Лаура выпрямилась, вытерла глаза:
- Давай, Ришар. Аккуратно собирай свое «дело Валюбера». Разложи все по порядку и отнеси папку легавым. А потом уезжай, да, уезжай, черт возьми, уезжай!
Она встала. У нее так сдавило грудь, что казалось, она не сможет идти. Она огляделась, ища дверь:
- Завтра утром ты отнесешь отчет тому поганенькому полицейскому?
- Да, - ответил Валанс.
- Когда двадцать лет назад ты удрал от меня, я кричала и рыдала. Долгие годы ты как живой вставал у меня перед глазами, я напрягалась, чтобы не дать воспоминанию изгладиться. Позавчера вечером, когда мы встретились, я была взволнована. А теперь мне хочется, чтобы ты отдал свой мерзкий отчет, мне хочется, чтобы ты уехал, и еще мне хочется, чтобы жизнь замучила тебя до смерти.
Валанс провожал ее глазами, пока она шла по коридору к лестнице, видел, как она споткнулась на первой ступеньке. Он улыбнулся и, закрыв дверь, на всякий случай запер ее на два оборота. Ему и раньше нравилось, когда Лаура бывала пьяна. От этого ее движения становились еще более небрежными и неточными. Даже когда она была трезвая как стеклышко, возникало впечатление, будто она выпила. Ему бы следовало проводить ее, но она все равно бы отказалась, а он вовремя не подумал об этом.

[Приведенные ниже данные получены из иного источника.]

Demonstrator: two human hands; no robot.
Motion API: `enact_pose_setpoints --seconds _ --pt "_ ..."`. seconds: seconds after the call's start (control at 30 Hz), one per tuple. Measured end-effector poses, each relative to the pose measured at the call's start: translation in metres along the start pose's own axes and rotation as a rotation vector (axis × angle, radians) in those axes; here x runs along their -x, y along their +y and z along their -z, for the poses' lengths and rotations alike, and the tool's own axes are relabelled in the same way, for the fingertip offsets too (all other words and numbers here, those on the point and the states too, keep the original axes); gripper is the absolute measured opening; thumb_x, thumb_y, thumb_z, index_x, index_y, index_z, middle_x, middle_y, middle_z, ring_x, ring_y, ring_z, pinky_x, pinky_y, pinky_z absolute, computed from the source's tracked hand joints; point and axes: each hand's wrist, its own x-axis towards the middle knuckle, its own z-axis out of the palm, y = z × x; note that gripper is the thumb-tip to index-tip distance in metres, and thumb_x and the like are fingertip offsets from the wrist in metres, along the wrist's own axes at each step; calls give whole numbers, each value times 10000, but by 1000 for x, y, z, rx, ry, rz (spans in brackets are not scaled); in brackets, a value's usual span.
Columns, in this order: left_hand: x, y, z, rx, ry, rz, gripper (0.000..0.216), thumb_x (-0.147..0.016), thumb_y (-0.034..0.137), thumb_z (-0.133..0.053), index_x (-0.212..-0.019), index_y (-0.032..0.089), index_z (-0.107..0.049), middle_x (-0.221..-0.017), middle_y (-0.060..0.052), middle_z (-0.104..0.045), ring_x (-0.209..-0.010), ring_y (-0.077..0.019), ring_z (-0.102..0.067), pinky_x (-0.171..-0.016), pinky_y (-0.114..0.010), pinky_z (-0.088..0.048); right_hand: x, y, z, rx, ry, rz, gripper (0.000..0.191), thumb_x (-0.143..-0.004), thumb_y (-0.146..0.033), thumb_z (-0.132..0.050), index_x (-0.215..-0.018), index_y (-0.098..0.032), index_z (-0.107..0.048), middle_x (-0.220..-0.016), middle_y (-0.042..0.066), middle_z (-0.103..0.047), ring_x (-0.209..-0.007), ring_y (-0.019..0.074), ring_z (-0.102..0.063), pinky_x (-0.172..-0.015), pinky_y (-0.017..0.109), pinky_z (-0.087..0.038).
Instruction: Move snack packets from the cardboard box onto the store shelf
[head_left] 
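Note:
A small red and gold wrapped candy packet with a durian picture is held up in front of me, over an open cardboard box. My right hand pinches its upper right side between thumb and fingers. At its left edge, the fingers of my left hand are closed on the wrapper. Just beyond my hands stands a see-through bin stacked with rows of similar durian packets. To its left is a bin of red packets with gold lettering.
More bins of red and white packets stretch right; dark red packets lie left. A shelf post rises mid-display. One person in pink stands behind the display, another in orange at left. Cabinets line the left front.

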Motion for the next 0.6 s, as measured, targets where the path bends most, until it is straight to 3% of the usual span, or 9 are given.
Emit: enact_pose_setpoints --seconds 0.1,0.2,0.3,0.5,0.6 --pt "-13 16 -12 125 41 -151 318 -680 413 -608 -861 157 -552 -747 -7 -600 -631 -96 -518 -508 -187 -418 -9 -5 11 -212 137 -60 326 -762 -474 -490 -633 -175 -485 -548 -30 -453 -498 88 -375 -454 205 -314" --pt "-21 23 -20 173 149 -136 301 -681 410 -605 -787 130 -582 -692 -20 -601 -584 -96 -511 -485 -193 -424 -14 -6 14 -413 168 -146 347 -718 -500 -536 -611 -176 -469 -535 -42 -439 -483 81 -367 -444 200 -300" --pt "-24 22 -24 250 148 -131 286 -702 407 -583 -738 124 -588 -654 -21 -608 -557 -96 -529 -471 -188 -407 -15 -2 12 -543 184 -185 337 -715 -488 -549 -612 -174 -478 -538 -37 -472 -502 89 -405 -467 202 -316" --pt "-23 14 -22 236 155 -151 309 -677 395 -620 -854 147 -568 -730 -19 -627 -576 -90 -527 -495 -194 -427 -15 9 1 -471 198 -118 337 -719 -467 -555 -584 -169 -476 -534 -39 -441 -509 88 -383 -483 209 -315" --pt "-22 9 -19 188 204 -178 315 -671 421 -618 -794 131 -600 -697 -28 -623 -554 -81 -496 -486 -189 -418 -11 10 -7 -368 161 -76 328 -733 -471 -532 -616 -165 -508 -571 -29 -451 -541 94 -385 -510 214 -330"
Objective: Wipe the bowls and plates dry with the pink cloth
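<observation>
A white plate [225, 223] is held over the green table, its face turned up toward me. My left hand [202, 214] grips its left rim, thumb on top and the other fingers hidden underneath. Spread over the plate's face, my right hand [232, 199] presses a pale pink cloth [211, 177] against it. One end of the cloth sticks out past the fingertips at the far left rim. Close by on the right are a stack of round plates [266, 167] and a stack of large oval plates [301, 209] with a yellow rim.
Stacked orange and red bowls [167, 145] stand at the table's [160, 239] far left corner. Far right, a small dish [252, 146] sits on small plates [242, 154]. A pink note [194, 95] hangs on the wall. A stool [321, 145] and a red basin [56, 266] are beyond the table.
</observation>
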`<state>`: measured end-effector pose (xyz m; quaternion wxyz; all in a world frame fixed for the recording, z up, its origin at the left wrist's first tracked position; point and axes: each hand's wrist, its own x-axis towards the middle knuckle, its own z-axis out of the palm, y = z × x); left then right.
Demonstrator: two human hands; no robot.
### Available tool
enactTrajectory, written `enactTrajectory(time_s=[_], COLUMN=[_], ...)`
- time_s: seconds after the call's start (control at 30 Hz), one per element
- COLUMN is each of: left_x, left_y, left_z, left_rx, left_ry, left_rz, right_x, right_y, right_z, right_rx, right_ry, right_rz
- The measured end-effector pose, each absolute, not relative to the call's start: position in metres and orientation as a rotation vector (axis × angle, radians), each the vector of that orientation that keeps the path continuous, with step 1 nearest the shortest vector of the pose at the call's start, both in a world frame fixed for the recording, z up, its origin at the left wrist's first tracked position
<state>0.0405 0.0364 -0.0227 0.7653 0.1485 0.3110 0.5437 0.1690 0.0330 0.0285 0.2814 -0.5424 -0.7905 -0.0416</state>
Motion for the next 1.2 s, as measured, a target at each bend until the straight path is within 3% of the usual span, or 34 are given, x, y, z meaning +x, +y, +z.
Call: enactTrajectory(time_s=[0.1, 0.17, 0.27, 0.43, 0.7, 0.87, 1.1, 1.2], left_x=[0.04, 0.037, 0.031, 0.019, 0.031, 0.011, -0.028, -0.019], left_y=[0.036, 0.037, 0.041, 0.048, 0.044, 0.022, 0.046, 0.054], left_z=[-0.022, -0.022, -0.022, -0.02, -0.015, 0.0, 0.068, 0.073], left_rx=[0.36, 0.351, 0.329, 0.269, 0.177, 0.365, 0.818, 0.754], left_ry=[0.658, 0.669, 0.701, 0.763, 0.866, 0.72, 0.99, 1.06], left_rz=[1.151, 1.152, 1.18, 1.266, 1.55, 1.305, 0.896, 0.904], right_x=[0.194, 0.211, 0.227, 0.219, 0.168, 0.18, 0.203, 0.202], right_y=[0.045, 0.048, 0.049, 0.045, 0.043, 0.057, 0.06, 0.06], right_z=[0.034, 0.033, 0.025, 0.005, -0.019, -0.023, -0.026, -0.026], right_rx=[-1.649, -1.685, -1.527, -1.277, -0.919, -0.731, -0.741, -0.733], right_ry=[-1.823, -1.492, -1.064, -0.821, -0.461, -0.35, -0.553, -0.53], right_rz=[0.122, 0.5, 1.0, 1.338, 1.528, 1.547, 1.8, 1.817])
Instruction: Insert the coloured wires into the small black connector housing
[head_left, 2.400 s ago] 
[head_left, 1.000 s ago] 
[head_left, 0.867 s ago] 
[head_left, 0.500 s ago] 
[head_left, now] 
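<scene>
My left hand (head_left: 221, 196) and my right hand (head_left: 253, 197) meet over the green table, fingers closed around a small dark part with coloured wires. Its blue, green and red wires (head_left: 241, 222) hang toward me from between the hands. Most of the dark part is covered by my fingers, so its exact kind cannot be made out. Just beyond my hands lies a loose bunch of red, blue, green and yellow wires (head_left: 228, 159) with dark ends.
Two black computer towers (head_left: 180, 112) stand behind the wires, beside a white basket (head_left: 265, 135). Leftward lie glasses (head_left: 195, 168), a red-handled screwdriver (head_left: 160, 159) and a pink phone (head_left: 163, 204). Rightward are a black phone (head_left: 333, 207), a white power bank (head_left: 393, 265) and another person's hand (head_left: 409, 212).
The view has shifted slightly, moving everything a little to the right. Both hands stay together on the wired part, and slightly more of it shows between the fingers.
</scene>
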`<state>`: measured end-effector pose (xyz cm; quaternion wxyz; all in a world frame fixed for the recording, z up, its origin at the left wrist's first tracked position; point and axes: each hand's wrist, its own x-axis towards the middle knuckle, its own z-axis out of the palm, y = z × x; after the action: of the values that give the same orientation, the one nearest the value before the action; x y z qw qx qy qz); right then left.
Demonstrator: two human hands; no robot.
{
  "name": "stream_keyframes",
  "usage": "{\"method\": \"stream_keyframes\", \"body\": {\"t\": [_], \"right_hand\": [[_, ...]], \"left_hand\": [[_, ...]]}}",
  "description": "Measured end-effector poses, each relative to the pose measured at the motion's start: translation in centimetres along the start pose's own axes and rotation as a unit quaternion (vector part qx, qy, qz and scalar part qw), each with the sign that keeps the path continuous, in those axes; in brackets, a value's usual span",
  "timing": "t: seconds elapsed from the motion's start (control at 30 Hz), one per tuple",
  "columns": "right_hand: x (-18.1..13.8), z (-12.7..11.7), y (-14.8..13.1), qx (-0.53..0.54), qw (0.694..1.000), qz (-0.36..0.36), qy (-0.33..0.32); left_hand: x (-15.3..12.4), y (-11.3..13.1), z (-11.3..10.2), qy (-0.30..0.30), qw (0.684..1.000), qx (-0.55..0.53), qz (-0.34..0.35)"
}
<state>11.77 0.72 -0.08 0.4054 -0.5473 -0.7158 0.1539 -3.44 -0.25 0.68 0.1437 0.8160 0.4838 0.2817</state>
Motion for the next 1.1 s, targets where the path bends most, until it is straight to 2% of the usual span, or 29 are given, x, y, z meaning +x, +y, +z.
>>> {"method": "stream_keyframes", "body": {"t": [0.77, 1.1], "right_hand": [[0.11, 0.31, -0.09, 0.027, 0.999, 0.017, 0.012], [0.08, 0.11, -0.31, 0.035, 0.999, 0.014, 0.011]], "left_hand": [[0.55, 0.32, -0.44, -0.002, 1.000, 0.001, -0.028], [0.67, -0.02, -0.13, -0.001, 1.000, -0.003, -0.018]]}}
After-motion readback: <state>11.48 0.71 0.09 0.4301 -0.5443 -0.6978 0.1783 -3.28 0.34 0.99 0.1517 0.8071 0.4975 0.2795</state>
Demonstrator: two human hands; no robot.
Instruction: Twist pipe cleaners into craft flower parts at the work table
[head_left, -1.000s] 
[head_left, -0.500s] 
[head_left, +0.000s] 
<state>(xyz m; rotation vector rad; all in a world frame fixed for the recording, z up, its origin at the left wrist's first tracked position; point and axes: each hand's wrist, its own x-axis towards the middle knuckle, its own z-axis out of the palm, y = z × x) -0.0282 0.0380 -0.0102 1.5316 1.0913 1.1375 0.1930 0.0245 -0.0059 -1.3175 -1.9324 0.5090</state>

Он не сожалел об этой стычке с Лаурой. Ведь он целый час любовался ею, взглядом отстраненного наблюдателя смотрел на ее изящные позы, изысканность которых успел забыть, смотрел на ее профиль, который так божественно заострялся, когда она плакала, смотрел на ее словно бы незаконченные жесты, когда она не трогала, а лишь едва задевала что-то. Он уважал в Лауре инстинктивное мужество, позволявшее ей, как и прежде, быть может даже эффектнее прежнего, бросать вызов, плакать и оскорблять и под конец уйти побежденной, но великолепной. Двадцать лет спустя это чередование презрения с брезгливым равнодушием было все таким же обольстительным. Раньше это поражало его в самое сердце. А теперь у него только разболелась голова. И он, не раздеваясь, снова лег в постель.